New center hopes to attract physicians as it expands services
The success of the new Regional One Health outpatient surgery center – and to an extent the newly renamed Regional One Health system – will hinge on whether it can attract business through area physicians and keep them happy.
If Dr. Michael Van Vliet’s, impressions are any indication, the surgery center is off to a solid start.
Van Vliet was one of the first surgeons to try the $9-million center, which opened in December and has three operating rooms available. A fourth is available to equip when demand grows. The center occupies roughly 18,000 square feet of previously undeveloped space attached to the Regional Medical Center in downtown Memphis, commonly known as The MED.
“Now that I’ve used this surgery center, I will not go to any other,” said Van Vliet, who is also director of critical care for Firefighters Regional Burn Center, which is also attached to The MED. “I would operate there every day if I could.”
The surgery center is a key component in a strategy to boost awareness of MED-affiliated services beyond acute care; branding research has shown that much of the community is unaware of outpatient and long-term care offerings. To emphasize the overall organization’s multi-faceted appeal, leaders last month announced a new name for the system: Regional One Health.
Outpatient surgery is not a new service for Regional One. In the past, physicians who partner with the system to staff its outpatient clinics have scheduled both inpatient and outpatient surgeries in a central surgical unit.
The new outpatient surgery center is taking over the outpatient operations and is technically a hospital outpatient department. That means the center can call upon MED-based specialists and resources whenever needed.
But the surgery runs on the model of a freestanding ambulatory surgery center. That means surgeons across the community who get credentials are able to use it as an extension of their practices – with the center’s anesthesiologist and staff of nurses, surgical technicians and business personnel to support them.
“Our folks get to know these surgeons and their preferences, and they’re just on it,” said surgery center administrator Jana Jones. “They’re able to schedule surgeries back-to-back with very little turnaround time, which doctors love because their time is so valuable.”
The surgery center can handle cosmetic and reconstructive, orthopedic, ENT, gynecologic, urologic and general surgeries. Leaders expect to add neurology and possibly oral surgery soon and have set a goal of 1,100 surgeries in the first year.
After 30 operations, Van Vliet, who specializes in cosmetic and reconstructive surgery, said the center had exceeded his expectations.

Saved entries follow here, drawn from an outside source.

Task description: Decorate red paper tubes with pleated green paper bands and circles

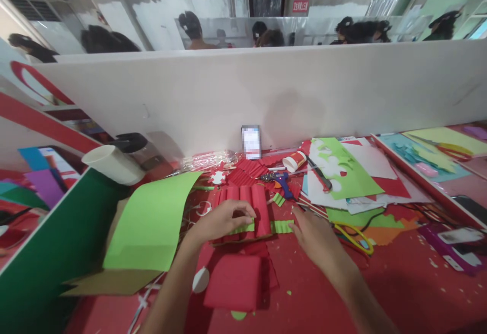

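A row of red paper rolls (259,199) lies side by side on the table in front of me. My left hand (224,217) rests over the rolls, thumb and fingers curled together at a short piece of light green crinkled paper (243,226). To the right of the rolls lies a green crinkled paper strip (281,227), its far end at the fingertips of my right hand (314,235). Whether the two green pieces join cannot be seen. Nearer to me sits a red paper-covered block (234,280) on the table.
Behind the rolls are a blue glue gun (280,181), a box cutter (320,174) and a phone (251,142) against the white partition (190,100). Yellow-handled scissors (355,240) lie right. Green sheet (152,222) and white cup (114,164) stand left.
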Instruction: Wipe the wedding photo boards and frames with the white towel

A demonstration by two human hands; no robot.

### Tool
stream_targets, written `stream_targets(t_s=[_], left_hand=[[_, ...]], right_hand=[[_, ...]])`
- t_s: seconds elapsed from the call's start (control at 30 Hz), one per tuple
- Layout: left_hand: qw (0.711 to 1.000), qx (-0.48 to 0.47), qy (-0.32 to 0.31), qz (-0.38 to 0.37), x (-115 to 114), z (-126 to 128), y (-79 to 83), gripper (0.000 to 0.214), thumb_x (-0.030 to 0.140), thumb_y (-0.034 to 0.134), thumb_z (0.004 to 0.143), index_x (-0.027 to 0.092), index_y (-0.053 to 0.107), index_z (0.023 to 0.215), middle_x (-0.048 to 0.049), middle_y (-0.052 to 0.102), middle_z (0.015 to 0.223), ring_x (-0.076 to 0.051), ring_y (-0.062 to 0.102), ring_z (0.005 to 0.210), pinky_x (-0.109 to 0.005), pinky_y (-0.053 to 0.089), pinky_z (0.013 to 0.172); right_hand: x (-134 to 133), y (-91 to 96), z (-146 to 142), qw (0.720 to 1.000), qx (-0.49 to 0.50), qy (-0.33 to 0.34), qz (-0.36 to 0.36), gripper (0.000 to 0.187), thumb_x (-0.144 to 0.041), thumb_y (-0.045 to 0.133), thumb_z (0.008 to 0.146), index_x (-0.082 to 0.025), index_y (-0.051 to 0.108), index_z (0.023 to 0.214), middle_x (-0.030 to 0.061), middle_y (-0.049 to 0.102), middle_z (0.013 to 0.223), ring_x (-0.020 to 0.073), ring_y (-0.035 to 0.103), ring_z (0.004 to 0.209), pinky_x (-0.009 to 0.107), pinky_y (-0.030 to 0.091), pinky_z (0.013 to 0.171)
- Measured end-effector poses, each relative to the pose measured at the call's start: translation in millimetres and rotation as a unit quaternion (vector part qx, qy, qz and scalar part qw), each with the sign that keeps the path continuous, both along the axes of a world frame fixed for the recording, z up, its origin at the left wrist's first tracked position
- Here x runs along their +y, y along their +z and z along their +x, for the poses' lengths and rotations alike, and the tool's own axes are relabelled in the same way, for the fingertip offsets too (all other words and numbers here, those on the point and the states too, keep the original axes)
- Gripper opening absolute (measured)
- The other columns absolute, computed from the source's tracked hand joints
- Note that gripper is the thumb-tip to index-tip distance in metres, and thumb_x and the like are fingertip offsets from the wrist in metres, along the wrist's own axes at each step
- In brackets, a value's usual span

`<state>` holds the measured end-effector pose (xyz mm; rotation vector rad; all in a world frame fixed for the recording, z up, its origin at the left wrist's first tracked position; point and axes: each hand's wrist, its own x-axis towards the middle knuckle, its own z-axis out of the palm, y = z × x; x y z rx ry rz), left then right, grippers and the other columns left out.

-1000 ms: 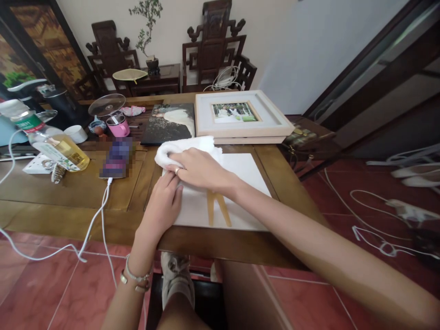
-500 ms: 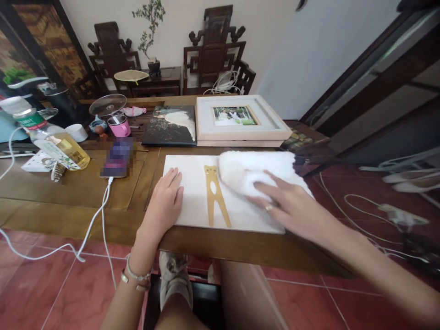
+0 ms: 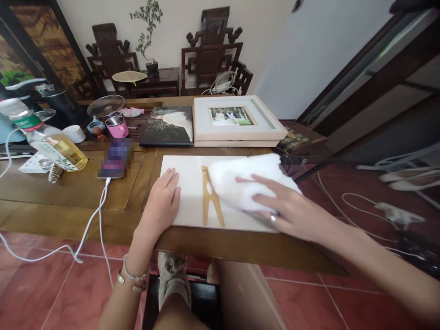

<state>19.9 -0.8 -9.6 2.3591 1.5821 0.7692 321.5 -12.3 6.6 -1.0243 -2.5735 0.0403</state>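
Observation:
A flat white board (image 3: 182, 192) lies near the table's front edge, with a golden-yellow A-shaped figure (image 3: 207, 206) on its face. My left hand (image 3: 163, 197) rests flat on the board's left side, fingers stretched out. My right hand (image 3: 278, 201), slightly blurred and wearing a ring, grips a white cloth (image 3: 237, 169) and presses it on the right part of the board. The cloth covers the board's upper right and overlaps the figure's upper right edge. Its bunched part lies under my fingers.
Behind the board lie a white picture frame (image 3: 237, 130) and a dark photo panel (image 3: 158, 130). Leftward are a phone (image 3: 115, 160) on a white cable, a pink mug (image 3: 117, 127) and a tilted bottle (image 3: 65, 149). A power strip (image 3: 395, 211) lies on the floor at right.
My right hand has moved the cloth left, so it now overlaps part of the yellow figure. My left hand stays on the board. The view has shifted slightly.

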Motion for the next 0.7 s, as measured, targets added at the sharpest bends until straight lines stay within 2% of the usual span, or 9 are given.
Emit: stream_targets(t_s=[0.07,0.17,0.23,0.3,0.37,0.43,0.57,0.7], left_hand=[[1.000,-0.002,-0.001,-0.002,0.1,0.1,0.1,0.040,0.020,0.038,0.096,0.010,0.051,0.132,-0.0195,0.046,0.146,-0.029,0.036,0.141,-0.053,0.033,0.114],[1.000,0.001,0.000,-0.014,0.2,0.4,0.5,0.041,0.019,0.037,0.096,0.009,0.050,0.133,-0.0197,0.045,0.146,-0.028,0.035,0.141,-0.052,0.032,0.115],[1.000,0.002,0.003,-0.021,0.1,0.5,0.7,0.041,0.019,0.037,0.096,0.008,0.049,0.133,-0.0197,0.045,0.147,-0.028,0.035,0.141,-0.052,0.032,0.115],[1.000,0.002,0.006,-0.024,0.1,0.5,0.8,0.041,0.018,0.037,0.096,0.007,0.049,0.133,-0.0199,0.044,0.147,-0.028,0.034,0.142,-0.051,0.031,0.116],[1.000,0.002,0.006,-0.023,0.1,0.5,0.6,0.042,0.018,0.037,0.096,0.006,0.049,0.133,-0.0204,0.044,0.147,-0.028,0.034,0.142,-0.051,0.031,0.116],[1.000,0.001,0.005,-0.020,0.1,0.5,0.2,0.041,0.019,0.037,0.096,0.007,0.049,0.133,-0.0204,0.044,0.147,-0.029,0.035,0.141,-0.052,0.032,0.115],[1.000,-0.004,0.009,-0.013,-0.1,1.0,-0.5,0.041,0.019,0.037,0.096,0.010,0.050,0.133,-0.0190,0.045,0.147,-0.028,0.036,0.141,-0.053,0.033,0.114],[1.000,0.000,0.009,-0.011,-0.5,1.6,-0.3,0.041,0.019,0.037,0.096,0.009,0.050,0.133,-0.0198,0.045,0.146,-0.029,0.036,0.141,-0.053,0.032,0.114]], right_hand=[[27.1,0.0,-1.4,0.998,-0.016,-0.055,-0.021,0.033,-0.028,0.037,0.095,-0.018,0.067,0.098,0.0212,0.060,0.125,0.0350,0.050,0.126,0.047,0.049,0.095],[59.9,2.7,-4.1,0.995,-0.024,-0.091,-0.046,0.036,-0.037,0.036,0.096,-0.017,0.065,0.100,0.0199,0.064,0.107,0.0370,0.057,0.116,0.047,0.051,0.085],[70.8,4.3,-6.3,0.994,-0.024,-0.098,-0.052,0.036,-0.039,0.035,0.095,-0.018,0.063,0.100,0.0173,0.065,0.099,0.0368,0.060,0.110,0.047,0.051,0.081],[69.9,4.3,-7.9,0.992,-0.022,-0.108,-0.052,0.036,-0.038,0.034,0.096,-0.018,0.063,0.098,0.0167,0.064,0.096,0.0368,0.060,0.108,0.047,0.051,0.080],[57.0,2.1,-8.4,0.992,-0.018,-0.112,-0.049,0.034,-0.037,0.034,0.095,-0.019,0.063,0.097,0.0176,0.063,0.103,0.0364,0.059,0.112,0.047,0.051,0.080],[34.0,-1.2,-7.4,0.995,-0.008,-0.097,-0.039,0.030,-0.032,0.035,0.095,-0.021,0.063,0.095,0.0172,0.061,0.118,0.0351,0.053,0.122,0.049,0.052,0.084],[-26.4,-2.7,-3.6,1.000,0.023,-0.011,0.006,0.021,-0.018,0.044,0.089,-0.023,0.063,0.080,0.0097,0.048,0.145,0.0310,0.039,0.136,0.051,0.048,0.098],[-72.7,6.2,-0.6,0.997,0.014,0.077,-0.007,0.018,-0.011,0.054,0.077,-0.026,0.063,0.079,0.0040,0.044,0.148,0.0285,0.038,0.137,0.054,0.040,0.108]])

“I think the number one thing is that the patients are treated exceptionally well, with great service and excellent outcomes,” he said. “It really has a Ritz-Carlton sort of approach. There’s top-of-the-line technology, and everything runs efficiently and on schedule -- like a well-orchestrated symphony, a well-oiled machine.”
Snazzy features include advanced Lumenis lasers, customizable operating rooms and a large-screen monitor in the waiting room on which patients’ loved ones can follow their progress. Amenities also include free parking, Wi-Fi and easy access to laboratory and pharmacy services, as well as access to a physicians’ lounge with a gym and conference room.
Flash back to a few years ago, and it’s hard to imagine a MED-affiliated facility being likened to a swanky hotel.
The expertise and care available through the system were widely regarded as top-notch, even unparalleled in the Mid-South, particularly in the areas of burn treatment, neonatal care and trauma care. But a large percentage of patients were insured through Medicaid or not at all.
That helped to foster a perception that outside of the MED’s famed centers of excellence, its services were only for people who couldn’t afford better.
“When I got here, the perception was if you have a bad accident, go to the MED, but as soon as you’re stable, get transferred to Methodist or Baptist,” said Reginald Coopwood, MD, who took over as system CEO four years ago. “That was kind of a community understanding.”
Coopwood sought to change perception and improve his organization’s financial outlook with “a serious focus on the patient experience” at every level.
Examples:
The hospital did not have private rooms. All rooms are now private, including those in the long-term rehab facility and long-term acute care facility.
Waiting areas weren’t comfortable for overnight stays. Now, updated features for patients’ loved ones include reclining chairs, shower areas and Wi-Fi Internet access.
Support staff didn’t always win praise as friendly or accommodating. Now, staff is trained on service-oriented expectations and held accountable if those expectations are not met.
Patient evaluations of service have improved drastically, Coopwood said. Also, he said, it has become rare for patients exiting critical care to transfer into competing facilities for long-term care.
That’s progress.
Building a clientele for the outpatient surgery center is part of the next phase. To broaden and diversify Regional One’s patient base, it's important for physicians and healthcare consumers who haven’t looked to Regional One in the past to give it a try.
“That is exactly where we are right now,” Jana Jones said. “We are trying to fill up this surgery center, and we would love to have interested doctors from outside The MED come and use the facility. It’s a beautiful facility.”